* STORED DATA *
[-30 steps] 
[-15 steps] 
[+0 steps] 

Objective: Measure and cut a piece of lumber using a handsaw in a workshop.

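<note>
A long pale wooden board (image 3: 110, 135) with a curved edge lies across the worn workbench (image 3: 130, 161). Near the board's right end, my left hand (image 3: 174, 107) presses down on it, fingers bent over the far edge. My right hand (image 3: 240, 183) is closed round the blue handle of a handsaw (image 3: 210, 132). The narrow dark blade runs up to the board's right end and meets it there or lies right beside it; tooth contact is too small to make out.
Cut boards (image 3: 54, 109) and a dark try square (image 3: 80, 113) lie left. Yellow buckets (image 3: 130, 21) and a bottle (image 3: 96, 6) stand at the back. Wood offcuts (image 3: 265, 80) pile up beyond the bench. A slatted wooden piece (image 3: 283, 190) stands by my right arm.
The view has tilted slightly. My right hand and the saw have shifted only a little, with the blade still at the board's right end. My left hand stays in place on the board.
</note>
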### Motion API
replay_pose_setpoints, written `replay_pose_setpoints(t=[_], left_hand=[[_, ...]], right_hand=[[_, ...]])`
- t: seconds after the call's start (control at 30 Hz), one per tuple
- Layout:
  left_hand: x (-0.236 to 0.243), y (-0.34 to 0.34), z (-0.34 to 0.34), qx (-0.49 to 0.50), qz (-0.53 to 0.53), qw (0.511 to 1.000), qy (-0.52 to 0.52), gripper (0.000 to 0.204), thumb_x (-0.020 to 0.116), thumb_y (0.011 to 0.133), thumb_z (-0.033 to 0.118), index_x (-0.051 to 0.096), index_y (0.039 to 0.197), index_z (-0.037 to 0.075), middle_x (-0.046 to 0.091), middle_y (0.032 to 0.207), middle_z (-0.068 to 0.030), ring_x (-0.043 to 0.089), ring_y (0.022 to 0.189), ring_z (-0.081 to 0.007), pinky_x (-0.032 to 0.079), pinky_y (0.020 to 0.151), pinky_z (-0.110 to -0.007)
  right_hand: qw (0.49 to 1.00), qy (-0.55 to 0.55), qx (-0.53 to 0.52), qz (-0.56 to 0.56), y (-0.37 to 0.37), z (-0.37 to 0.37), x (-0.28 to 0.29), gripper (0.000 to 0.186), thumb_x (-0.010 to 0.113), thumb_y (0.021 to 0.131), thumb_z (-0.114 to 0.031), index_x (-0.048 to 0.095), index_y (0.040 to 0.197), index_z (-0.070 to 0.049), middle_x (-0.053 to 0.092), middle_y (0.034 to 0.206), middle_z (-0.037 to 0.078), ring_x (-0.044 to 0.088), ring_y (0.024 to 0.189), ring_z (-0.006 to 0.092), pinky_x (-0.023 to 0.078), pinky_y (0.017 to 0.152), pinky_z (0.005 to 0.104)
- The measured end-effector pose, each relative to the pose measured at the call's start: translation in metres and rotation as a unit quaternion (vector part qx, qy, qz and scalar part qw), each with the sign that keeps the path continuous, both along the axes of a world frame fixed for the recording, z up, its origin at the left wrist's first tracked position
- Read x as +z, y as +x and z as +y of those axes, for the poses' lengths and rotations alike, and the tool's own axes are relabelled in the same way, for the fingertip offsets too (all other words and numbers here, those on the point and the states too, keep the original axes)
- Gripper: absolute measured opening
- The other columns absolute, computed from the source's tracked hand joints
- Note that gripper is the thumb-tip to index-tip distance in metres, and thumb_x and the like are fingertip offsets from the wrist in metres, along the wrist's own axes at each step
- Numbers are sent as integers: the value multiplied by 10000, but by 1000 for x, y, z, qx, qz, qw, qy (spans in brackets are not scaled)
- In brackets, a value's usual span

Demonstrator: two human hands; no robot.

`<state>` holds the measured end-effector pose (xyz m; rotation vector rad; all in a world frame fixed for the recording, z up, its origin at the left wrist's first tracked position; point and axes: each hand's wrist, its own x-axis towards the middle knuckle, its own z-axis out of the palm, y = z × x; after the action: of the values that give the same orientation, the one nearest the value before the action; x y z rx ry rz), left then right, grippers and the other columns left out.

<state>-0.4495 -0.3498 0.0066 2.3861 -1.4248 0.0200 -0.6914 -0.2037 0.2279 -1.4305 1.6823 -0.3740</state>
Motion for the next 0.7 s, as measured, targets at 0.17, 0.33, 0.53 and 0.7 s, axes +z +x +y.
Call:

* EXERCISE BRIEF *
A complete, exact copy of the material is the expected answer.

* THE COMPLETED TASK *
[-30 steps] 
[-15 steps] 
[+0 steps] 

Objective: Measure and cut a piece of lumber using a handsaw in a workshop.

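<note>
A long pale wooden board (image 3: 110, 135) with a curved edge lies across the worn workbench (image 3: 130, 161). Near the board's right end, my left hand (image 3: 174, 107) presses down on it, fingers bent over the far edge. My right hand (image 3: 240, 183) is closed round the blue handle of a handsaw (image 3: 210, 132). The narrow dark blade runs up to the board's right end and meets it there or lies right beside it; tooth contact is too small to make out.
Cut boards (image 3: 54, 109) and a dark try square (image 3: 80, 113) lie left. Yellow buckets (image 3: 130, 21) and a bottle (image 3: 96, 6) stand at the back. Wood offcuts (image 3: 265, 80) pile up beyond the bench. A slatted wooden piece (image 3: 283, 190) stands by my right arm.
The view has tilted slightly. My right hand and the saw have shifted only a little, with the blade still at the board's right end. My left hand stays in place on the board.
</note>
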### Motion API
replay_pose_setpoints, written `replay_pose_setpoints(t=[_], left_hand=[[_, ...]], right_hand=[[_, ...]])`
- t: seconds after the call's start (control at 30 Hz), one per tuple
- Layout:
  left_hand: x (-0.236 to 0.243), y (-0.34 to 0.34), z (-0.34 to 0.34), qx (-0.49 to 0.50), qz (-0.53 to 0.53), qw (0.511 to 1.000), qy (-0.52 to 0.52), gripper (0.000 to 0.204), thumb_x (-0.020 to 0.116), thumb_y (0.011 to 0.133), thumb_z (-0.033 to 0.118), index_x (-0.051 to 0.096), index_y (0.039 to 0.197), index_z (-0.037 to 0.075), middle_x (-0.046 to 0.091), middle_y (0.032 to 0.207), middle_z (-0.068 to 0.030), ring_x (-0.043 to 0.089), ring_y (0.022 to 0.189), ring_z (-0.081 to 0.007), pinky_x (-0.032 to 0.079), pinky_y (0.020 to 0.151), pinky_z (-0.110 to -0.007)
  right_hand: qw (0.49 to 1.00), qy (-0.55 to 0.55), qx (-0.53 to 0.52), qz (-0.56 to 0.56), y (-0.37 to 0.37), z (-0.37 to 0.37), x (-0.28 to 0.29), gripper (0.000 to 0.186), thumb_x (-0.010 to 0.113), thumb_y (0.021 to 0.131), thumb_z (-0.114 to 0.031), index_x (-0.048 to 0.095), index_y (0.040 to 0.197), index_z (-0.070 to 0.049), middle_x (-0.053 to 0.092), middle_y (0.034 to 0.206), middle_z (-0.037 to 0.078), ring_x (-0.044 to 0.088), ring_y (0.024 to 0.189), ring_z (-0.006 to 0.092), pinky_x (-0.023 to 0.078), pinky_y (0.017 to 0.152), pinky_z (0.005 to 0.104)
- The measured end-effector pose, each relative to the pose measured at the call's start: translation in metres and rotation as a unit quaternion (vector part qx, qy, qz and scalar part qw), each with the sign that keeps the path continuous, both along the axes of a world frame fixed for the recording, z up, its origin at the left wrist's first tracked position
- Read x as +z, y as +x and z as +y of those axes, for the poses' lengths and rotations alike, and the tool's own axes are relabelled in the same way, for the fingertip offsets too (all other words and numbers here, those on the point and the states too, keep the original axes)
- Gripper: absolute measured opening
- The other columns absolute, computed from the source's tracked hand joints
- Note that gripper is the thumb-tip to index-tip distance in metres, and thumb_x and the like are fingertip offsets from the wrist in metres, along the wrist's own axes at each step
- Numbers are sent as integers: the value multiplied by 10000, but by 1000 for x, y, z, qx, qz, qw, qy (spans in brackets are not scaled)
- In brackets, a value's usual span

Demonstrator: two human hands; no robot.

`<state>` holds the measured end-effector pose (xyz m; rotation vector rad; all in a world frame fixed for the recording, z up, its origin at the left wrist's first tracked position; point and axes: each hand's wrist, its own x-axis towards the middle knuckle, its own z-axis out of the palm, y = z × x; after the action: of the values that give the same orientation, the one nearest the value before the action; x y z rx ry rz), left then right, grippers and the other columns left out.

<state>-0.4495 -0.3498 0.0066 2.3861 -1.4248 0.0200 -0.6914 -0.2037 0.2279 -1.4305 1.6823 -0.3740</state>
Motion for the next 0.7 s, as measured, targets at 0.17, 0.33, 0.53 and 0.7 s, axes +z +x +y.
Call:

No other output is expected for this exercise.